From: MikeD on


"Mayayana" <mayayana(a)invalid.nospam> wrote in message
news:i34aej$9d6$1(a)news.eternal-september.org...
> | > are things that are never accessed and are therefore harmless.
> |
> |
> | Other than bloating the Registry, which can marginally slow down Windows
> in
> | general. However, I don't think nearly as much as it used to.
> |
>
> I'd be surprised if there's any effect. If I open
> Regmon and then open IE I see about 8,000
> Registry calls in about 1 second. Oddly, the vast
> majority of what happens in the Registry seems to
> be Windows -- or MS software -- that just keeps
> repeating the same calls over and over again.
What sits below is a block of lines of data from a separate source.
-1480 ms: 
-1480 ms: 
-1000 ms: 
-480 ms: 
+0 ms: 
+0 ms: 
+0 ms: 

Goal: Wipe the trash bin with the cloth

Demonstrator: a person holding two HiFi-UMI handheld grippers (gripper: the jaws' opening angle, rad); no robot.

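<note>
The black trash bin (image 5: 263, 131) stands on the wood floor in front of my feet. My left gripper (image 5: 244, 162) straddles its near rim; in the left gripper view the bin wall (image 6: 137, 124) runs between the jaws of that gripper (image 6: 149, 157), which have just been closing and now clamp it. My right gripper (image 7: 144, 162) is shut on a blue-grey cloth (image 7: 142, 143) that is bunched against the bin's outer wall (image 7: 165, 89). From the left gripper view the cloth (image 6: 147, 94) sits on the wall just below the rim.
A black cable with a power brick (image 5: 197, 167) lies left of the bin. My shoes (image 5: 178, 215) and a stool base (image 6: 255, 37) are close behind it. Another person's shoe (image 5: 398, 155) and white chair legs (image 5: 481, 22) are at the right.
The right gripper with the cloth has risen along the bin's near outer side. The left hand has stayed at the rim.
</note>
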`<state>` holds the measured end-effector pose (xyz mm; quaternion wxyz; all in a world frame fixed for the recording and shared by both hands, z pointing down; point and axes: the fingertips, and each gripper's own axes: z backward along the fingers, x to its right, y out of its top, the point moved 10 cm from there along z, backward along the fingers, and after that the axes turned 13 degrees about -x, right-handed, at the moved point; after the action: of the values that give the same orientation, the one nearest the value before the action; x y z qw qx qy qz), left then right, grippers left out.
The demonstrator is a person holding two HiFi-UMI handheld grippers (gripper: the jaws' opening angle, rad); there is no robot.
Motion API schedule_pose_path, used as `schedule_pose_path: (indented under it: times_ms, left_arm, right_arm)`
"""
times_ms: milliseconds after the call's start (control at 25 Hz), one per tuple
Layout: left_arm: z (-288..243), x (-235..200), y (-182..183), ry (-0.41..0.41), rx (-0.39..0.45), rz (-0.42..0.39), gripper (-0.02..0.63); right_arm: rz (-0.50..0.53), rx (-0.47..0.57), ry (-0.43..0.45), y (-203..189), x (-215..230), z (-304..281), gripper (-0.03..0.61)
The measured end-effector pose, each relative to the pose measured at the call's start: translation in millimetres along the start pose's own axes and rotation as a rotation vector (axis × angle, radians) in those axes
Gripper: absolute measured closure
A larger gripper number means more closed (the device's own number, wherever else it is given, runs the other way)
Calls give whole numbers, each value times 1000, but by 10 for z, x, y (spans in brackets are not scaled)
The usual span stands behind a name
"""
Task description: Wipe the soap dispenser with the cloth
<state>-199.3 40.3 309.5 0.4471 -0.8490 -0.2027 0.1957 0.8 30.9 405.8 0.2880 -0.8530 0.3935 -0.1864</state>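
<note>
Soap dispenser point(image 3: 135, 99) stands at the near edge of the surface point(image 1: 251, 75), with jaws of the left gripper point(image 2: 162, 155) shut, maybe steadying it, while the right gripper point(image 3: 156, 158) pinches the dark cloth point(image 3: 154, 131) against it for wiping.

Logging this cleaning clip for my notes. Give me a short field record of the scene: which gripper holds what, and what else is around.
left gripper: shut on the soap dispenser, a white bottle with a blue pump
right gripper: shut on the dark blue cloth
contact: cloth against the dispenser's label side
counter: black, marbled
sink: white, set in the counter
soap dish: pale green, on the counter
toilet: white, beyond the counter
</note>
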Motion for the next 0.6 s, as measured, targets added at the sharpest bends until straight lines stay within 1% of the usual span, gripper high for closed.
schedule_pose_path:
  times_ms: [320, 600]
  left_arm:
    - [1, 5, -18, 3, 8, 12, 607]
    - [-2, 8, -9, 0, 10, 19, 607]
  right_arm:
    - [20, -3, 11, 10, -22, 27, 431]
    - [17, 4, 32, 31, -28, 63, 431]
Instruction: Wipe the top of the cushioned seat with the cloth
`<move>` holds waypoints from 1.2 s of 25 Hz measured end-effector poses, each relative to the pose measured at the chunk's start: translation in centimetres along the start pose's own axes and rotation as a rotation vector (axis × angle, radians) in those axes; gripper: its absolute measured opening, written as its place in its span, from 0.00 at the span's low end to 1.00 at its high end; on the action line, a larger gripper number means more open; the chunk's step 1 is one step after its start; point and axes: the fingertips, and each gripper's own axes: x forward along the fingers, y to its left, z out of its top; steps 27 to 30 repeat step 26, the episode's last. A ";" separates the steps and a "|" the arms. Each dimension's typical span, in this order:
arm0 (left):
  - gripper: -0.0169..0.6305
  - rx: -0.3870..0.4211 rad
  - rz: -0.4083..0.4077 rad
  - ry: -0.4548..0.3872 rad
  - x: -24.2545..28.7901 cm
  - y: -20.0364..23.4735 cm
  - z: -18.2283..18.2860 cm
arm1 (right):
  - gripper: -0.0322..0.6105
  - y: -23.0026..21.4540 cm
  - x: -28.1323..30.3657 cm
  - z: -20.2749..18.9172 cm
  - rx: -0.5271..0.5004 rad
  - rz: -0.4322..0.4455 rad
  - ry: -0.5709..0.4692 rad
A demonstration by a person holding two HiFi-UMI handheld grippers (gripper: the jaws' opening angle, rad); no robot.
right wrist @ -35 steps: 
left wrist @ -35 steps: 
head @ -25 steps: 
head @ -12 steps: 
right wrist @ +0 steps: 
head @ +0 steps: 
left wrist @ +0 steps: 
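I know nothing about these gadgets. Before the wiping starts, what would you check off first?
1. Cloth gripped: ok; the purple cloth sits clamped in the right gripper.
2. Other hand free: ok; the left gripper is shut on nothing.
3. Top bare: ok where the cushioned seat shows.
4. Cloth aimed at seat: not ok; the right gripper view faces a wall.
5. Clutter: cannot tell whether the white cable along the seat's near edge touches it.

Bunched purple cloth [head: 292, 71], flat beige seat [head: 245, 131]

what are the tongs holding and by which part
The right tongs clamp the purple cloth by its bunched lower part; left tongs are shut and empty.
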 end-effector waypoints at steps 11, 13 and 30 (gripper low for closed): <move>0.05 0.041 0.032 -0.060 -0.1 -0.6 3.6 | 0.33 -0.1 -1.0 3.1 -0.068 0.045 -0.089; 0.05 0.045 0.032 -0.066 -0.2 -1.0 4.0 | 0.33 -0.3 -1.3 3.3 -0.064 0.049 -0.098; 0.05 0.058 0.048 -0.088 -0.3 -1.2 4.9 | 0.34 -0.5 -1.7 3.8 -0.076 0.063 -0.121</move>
But that's my point. The Registry is not what you could call an optimized,
well-indexed, database. So, the more it's bloated, the more time-consuming
it is to access anything in it. And as you pointed out, many programs and
Windows itself access the Registry 10s of thousands of times (can't really
put any kind of meaningful number to that because it depends on many, many
factors).

There used to be tools whose sole purpose was to clean and optimize the
Registry. They claimed to re-organized the Registry files (there used to be
2 files, but I think now there's 3). I suspect all they really did was
defrag the files, but that's just a guess because Windows' own defragger
wouldn't touch these particular files (and still doesn't AFAIK). But again,
I think this was mostly an issue with Win9x and perhaps Win2000 and became
much less an issue with XP. One thing's for sure and that's that you don't
see Registry *optimizers* touted like you used to, so that can really only
mean it's not the issue it once used to be.